WHAT YOU ARE ASKED TO DO >> Print verbatim the lines from the beginning of the entries through the line containing "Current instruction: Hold", both ends included. Pictures should be left out.

◇ ◇ ◇ ◇ ◇

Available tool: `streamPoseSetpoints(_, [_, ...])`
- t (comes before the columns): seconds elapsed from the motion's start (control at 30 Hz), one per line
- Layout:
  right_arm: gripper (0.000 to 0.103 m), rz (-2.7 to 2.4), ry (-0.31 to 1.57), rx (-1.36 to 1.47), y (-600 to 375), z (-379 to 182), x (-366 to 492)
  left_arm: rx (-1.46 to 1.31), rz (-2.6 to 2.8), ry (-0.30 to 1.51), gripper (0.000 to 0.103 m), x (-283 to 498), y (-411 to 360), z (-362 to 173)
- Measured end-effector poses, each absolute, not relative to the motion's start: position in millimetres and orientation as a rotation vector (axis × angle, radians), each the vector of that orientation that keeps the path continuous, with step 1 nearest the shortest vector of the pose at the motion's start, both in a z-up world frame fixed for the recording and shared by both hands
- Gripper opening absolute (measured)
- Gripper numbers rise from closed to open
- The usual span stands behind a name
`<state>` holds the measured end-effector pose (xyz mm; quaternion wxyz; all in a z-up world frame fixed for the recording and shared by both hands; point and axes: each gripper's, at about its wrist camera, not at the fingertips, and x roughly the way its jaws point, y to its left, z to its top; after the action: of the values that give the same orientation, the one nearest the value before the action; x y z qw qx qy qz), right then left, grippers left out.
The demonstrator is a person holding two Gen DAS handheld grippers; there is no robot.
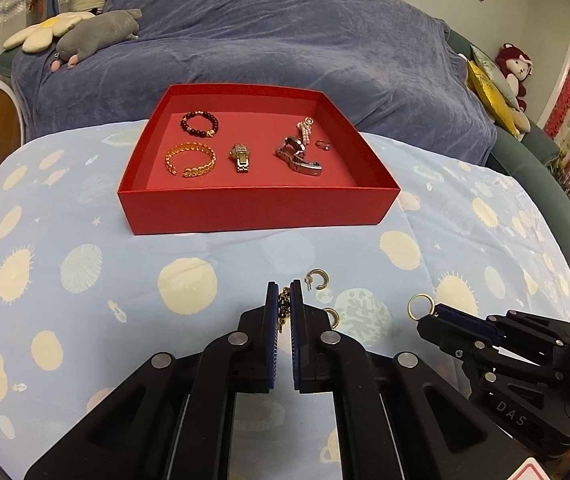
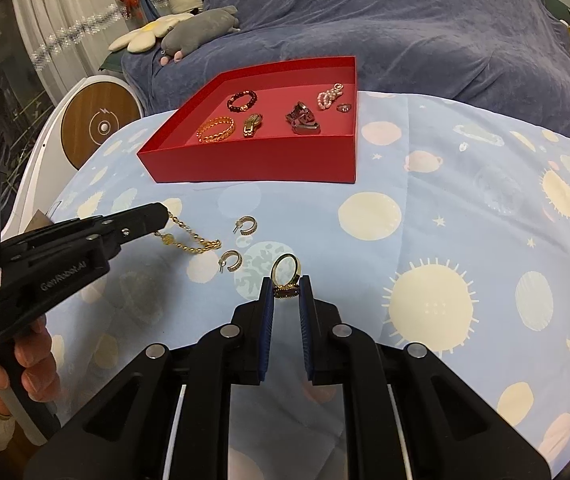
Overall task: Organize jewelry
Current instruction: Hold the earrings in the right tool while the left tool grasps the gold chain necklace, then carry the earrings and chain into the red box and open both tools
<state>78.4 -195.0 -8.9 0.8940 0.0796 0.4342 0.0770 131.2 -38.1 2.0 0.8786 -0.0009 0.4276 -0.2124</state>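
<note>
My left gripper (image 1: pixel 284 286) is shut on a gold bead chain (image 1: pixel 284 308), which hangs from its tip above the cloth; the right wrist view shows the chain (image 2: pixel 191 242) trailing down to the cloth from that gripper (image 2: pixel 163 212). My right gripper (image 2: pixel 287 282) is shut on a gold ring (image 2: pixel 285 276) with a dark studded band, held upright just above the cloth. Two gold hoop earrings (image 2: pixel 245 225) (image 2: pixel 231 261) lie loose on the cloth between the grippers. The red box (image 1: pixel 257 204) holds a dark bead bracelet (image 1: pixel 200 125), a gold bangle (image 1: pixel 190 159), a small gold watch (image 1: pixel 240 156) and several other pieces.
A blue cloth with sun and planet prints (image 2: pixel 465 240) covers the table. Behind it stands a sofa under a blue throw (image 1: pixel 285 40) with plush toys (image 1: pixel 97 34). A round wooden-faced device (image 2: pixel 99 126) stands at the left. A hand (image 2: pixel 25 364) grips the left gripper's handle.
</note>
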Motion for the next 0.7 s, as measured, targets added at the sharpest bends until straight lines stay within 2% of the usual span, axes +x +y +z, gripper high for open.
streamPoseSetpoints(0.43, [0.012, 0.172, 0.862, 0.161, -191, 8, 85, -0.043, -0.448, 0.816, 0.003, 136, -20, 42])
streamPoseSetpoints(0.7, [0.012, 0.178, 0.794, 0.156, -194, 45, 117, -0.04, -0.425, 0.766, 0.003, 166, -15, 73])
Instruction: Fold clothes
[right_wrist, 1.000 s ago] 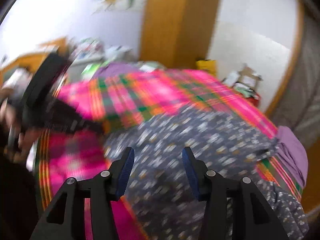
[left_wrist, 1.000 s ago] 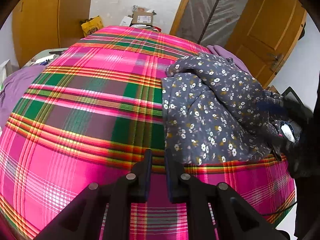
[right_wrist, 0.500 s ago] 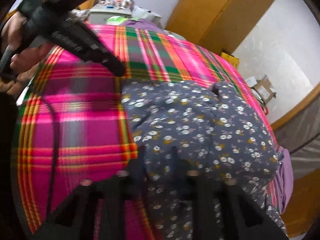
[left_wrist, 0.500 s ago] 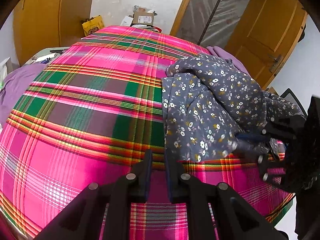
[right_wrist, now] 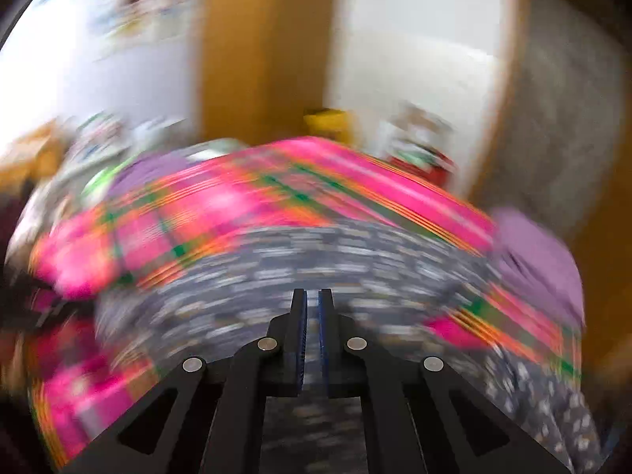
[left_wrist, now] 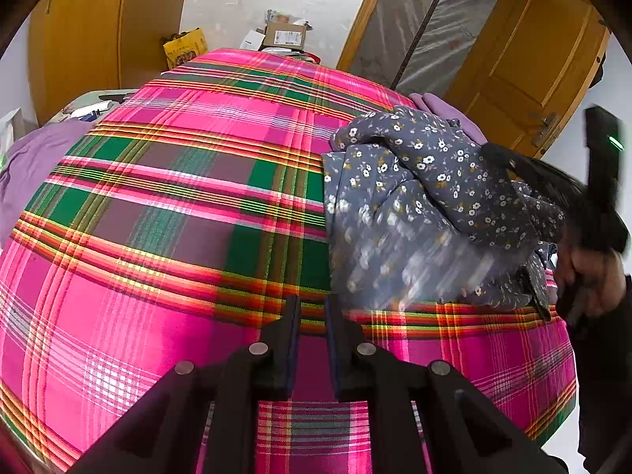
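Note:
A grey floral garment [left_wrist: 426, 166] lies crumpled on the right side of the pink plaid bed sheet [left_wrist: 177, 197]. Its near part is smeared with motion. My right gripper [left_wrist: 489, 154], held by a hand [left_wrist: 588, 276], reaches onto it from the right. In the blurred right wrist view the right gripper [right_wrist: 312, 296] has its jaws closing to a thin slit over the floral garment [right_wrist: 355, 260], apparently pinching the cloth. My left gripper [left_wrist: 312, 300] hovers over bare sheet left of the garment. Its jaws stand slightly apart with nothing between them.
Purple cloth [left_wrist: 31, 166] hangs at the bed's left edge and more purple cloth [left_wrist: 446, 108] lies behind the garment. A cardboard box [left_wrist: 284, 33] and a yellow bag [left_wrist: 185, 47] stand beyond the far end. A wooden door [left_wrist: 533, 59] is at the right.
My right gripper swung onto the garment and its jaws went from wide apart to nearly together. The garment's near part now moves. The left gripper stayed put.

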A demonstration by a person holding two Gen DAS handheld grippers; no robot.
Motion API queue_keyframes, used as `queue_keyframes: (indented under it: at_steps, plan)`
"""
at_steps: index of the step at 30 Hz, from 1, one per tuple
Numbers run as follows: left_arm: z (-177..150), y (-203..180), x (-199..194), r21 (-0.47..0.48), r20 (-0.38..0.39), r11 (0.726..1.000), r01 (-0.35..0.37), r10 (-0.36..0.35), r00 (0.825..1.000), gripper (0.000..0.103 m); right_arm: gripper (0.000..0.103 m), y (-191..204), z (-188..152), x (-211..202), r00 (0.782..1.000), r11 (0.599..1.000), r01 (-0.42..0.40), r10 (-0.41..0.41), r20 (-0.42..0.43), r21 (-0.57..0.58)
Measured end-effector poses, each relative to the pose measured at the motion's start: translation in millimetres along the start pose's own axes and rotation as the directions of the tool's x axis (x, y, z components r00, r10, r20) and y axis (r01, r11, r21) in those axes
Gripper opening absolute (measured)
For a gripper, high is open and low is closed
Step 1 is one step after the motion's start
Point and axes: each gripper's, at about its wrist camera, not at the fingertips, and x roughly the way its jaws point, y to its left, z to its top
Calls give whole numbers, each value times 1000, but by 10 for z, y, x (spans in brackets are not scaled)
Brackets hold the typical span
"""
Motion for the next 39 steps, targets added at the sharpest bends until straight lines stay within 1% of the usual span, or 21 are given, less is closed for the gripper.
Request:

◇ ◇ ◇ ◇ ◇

ANSWER TO THE PROBLEM >>
Available tool: `streamPoseSetpoints(_, [_, ...])`
- t (comes before the columns): seconds elapsed from the motion's start (control at 30 Hz), one per line
- Layout:
  right_arm: gripper (0.000 to 0.103 m), rz (-2.7 to 2.4), ry (-0.31 to 1.57), rx (-1.36 to 1.47), y (-600 to 375), z (-379 to 182), x (-366 to 492)
  left_arm: rx (-1.46 to 1.31), rz (-2.6 to 2.8), ry (-0.30 to 1.51), gripper (0.000 to 0.103 m), x (-283 to 498), y (-411 to 360), z (-362 to 173)
- Measured end-effector poses, each absolute, not relative to the motion's start: position in millimetres and orientation as a rotation vector (axis × angle, radians), each the vector of that orientation that keeps the path continuous, with step 1 nearest the shortest vector of the pose at the motion's start, both in a z-up world frame fixed for the recording and shared by both hands
- Gripper opening absolute (measured)
- Gripper numbers rise from closed to open
- The usual span stands behind a name
`<state>` holds the measured end-effector pose (xyz mm; quaternion wxyz; all in a z-up world frame fixed for the recording and shared by both hands; point and axes: each gripper's, at about its wrist camera, not at the fingertips, and x roughly the way its jaws point, y to its left, z to its top; after the action: of the values that give the same orientation, the one nearest the value before the action; x y z qw qx qy qz), right then left, grippers left out.
The demonstrator is a person holding two Gen DAS handheld grippers; there is no robot.
Overall task: Organize jewelry
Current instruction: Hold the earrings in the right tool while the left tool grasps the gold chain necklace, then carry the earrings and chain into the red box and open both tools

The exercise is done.